Impaled – Mondo Medicale

Lurker Of Chalice – Lurker Of Chalice

Review

Faith No More – Angel Dust

Diamonds & Rust

Agalloch – The Mantle

I am not sure these kinds of bands exist anymore, but at one point there were a few bands that felt like, and represented, a sort of seismic shift of the metal equilibrium. Agalloch was one of those bands. And The Mantle was arguably Agalloch in its most earth-shaking form.

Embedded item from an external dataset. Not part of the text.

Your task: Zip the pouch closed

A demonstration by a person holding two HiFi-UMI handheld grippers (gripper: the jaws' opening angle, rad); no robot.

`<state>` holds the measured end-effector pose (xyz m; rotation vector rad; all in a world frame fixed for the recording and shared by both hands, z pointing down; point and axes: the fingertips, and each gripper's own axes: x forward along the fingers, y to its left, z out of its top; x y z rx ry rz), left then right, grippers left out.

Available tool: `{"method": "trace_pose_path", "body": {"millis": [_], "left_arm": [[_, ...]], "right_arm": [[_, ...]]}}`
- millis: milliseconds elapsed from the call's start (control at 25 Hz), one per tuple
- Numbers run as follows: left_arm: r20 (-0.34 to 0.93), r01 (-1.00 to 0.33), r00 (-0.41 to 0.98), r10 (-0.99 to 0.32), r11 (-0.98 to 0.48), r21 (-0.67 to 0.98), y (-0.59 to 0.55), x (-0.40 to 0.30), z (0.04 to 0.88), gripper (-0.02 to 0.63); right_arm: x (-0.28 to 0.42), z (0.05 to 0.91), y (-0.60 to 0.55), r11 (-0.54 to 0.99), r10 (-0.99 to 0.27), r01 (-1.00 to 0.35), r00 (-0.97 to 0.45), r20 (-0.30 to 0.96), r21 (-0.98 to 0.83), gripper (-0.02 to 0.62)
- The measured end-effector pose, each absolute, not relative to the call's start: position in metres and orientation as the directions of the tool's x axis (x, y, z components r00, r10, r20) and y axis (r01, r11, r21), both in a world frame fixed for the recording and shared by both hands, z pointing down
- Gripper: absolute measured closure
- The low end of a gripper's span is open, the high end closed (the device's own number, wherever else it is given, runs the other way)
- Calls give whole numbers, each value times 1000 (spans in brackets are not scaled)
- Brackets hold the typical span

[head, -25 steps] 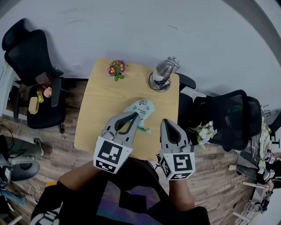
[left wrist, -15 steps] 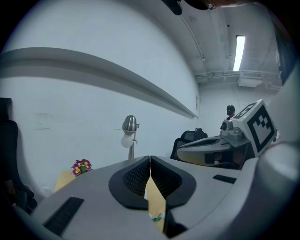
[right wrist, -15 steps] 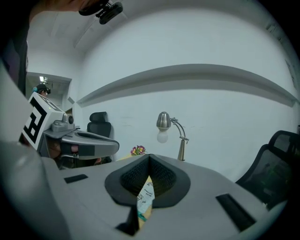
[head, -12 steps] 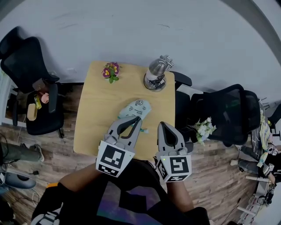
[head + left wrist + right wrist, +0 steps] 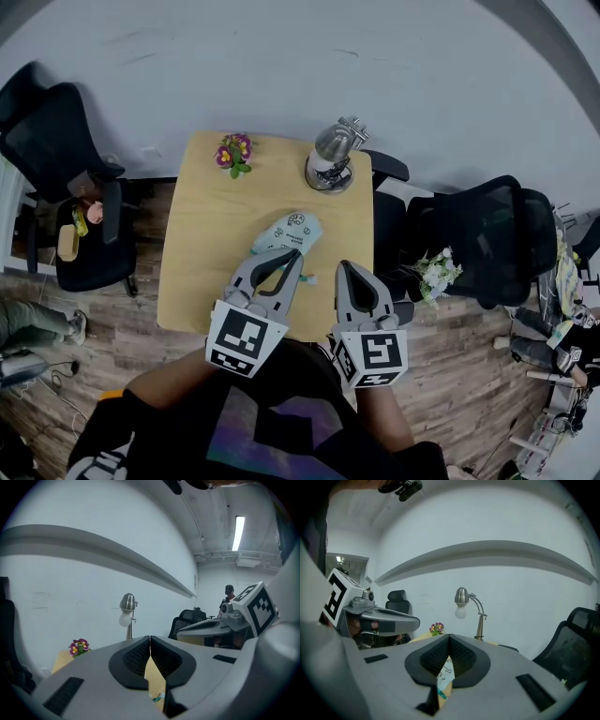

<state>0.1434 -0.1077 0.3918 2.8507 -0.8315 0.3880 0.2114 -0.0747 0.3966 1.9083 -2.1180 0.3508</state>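
Pale-green pouch [image 5: 292,230] lies flat mid-way across the wooden table [image 5: 211,244], untouched, while left gripper [image 5: 291,255] and right gripper [image 5: 344,267] hover just short of it, jaws pressed together on nothing, likely lining up for the zip.

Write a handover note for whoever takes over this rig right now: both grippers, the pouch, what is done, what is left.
Left gripper: jaws shut, empty.
Right gripper: jaws shut, empty.
Pouch: lies flat on the wooden table, just ahead of both grippers; neither holds it.
Done: no step visibly done; whether it is zipped cannot be made out.
Left: probably steady the pouch with one gripper and zip it closed with the other.
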Motion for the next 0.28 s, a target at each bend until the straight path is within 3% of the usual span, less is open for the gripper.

What struck me first — and anyone, really, who grew up in Portland — was the picture of the Thompson Elk sculpture on the cover. I had never really given it much thought, passing by it often enough on my way to school. Framed in that way, though, that familiar elk seemed oddly mysterious. Ominous, even. I think, over the years, that picture has stuck. The Mantle is the elk album.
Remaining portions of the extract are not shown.